AIM OF THE TASK:
Given the records below, would you repeat exactly the lines that begin at the one containing "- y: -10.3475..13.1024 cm" and end at the one containing "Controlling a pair", inclusive?

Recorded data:

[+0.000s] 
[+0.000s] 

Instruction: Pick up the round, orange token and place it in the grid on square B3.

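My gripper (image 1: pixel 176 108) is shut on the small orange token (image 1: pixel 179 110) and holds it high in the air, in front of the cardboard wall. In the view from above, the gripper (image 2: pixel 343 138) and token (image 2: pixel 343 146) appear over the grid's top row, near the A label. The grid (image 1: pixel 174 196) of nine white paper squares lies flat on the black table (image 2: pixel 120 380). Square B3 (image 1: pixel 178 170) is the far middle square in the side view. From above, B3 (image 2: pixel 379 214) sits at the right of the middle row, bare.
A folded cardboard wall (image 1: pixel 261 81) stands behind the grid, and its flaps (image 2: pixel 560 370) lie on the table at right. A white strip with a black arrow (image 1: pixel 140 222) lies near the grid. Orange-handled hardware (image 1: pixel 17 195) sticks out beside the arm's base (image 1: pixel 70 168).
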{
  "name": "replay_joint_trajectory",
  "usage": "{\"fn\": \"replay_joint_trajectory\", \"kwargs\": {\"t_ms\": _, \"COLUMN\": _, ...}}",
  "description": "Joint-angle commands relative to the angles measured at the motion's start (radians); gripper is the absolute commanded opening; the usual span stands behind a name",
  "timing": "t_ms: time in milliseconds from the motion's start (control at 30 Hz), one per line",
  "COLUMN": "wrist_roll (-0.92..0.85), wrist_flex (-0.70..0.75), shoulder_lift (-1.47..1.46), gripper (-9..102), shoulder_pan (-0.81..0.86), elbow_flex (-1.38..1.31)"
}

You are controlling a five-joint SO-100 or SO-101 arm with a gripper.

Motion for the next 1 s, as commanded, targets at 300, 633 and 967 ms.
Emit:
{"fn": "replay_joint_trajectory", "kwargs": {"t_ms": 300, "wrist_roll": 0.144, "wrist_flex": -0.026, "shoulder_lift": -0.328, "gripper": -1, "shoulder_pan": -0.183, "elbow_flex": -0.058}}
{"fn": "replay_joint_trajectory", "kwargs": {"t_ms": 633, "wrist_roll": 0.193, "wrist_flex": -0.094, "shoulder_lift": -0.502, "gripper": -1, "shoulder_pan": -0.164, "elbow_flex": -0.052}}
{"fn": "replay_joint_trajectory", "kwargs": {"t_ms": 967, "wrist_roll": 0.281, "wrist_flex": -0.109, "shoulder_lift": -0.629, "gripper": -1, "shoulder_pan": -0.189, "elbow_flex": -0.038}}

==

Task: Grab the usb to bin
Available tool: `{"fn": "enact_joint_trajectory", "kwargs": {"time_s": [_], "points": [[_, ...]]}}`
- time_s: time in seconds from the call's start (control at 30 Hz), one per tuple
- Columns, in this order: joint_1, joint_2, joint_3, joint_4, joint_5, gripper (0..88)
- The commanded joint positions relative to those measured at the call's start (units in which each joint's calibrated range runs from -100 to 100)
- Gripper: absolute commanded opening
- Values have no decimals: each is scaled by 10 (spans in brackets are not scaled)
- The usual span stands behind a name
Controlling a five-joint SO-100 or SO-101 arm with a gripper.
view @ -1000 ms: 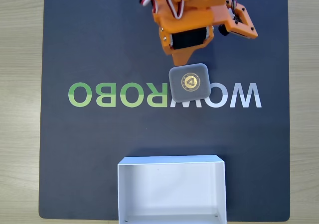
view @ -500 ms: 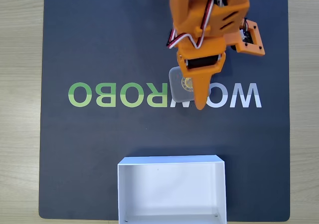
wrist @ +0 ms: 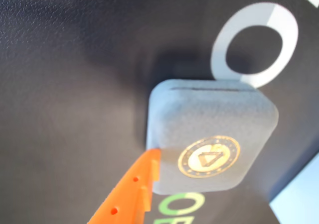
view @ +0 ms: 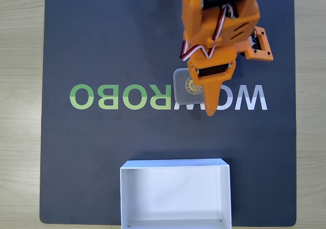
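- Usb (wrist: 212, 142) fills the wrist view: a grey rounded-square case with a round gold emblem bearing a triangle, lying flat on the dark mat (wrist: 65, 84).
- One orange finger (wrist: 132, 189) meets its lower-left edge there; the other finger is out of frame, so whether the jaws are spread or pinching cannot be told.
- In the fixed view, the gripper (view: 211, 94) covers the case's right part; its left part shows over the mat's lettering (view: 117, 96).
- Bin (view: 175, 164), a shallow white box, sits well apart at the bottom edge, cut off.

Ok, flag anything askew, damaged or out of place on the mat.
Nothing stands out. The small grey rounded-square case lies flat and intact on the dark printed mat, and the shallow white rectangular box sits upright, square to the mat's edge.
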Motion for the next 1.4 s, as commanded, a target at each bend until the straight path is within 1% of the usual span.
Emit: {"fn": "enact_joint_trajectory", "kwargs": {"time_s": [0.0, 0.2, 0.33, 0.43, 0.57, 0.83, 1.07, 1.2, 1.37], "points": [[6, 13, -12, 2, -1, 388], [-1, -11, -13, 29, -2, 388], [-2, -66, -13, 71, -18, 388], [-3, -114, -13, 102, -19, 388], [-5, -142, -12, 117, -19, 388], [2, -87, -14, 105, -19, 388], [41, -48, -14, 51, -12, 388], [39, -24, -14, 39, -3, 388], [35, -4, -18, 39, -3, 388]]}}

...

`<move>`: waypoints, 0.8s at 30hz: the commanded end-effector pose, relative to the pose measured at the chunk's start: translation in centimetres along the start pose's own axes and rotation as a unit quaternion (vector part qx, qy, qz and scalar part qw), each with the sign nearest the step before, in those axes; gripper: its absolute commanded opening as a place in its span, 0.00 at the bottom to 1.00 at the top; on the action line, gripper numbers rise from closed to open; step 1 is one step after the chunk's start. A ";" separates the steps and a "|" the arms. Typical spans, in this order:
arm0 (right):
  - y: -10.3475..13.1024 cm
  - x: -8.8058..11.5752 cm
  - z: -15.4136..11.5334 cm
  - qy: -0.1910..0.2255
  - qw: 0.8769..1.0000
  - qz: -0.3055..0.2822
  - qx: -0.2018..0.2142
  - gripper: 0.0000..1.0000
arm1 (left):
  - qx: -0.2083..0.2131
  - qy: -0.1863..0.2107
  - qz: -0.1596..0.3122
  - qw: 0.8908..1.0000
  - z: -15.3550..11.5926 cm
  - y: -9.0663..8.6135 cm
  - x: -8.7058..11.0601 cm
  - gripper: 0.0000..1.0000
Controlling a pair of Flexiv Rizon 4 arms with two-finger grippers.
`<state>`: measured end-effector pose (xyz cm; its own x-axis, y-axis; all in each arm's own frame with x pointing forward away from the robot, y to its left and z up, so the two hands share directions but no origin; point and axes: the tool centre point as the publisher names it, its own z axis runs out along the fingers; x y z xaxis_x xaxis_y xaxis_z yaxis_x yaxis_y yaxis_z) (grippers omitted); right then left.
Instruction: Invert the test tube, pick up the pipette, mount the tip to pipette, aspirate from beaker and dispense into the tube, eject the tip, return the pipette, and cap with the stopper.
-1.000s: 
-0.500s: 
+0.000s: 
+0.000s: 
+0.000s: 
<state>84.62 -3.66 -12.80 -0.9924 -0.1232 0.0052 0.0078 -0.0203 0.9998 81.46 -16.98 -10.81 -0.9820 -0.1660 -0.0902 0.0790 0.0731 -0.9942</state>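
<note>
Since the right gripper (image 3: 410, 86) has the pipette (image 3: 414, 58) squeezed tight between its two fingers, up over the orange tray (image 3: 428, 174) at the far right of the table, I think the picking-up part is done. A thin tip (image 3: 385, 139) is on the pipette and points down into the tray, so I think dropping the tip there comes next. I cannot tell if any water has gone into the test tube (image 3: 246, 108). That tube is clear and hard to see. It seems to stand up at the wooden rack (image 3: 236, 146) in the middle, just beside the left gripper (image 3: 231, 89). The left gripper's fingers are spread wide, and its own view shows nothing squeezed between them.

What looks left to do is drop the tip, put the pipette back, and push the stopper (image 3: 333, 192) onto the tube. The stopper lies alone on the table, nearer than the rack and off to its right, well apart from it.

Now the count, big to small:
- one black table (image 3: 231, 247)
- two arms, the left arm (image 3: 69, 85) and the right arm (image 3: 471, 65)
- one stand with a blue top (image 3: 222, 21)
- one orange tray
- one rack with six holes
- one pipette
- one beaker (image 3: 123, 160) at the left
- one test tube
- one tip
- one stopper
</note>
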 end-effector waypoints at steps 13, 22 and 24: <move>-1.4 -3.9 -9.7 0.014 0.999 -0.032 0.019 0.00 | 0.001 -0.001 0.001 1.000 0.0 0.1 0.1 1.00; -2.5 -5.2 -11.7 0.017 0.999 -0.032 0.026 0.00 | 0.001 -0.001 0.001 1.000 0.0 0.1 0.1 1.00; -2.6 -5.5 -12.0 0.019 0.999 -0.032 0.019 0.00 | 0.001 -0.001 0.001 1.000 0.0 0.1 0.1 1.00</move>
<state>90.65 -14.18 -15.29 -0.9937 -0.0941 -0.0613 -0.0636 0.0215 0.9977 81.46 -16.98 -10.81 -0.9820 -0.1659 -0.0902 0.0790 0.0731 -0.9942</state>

PROBLEM SOLUTION:
  - y: -10.3475..13.1024 cm
  - x: -8.8058..11.5752 cm
  - z: -15.4136..11.5334 cm
  - qy: -0.1910..0.2255
  - qw: 0.8769..1.0000
  - qz: -0.3055..0.2822
  - qx: -0.2018..0.2142
  - gripper: 0.0000..1.0000
arm1 (left):
  - qx: -0.2083..0.2131
  - qy: -0.1863..0.2107
  - qz: -0.1596..0.3122
  - qw: 0.8908..1.0000
  - z: -15.3550..11.5926 cm
  - y: -9.0663..8.6135 cm
  - x: -8.7058..11.0601 cm
  - gripper: 0.0000..1.0000
Controlling a pair of Flexiv Rizon 4 arms with two-finger grippers.

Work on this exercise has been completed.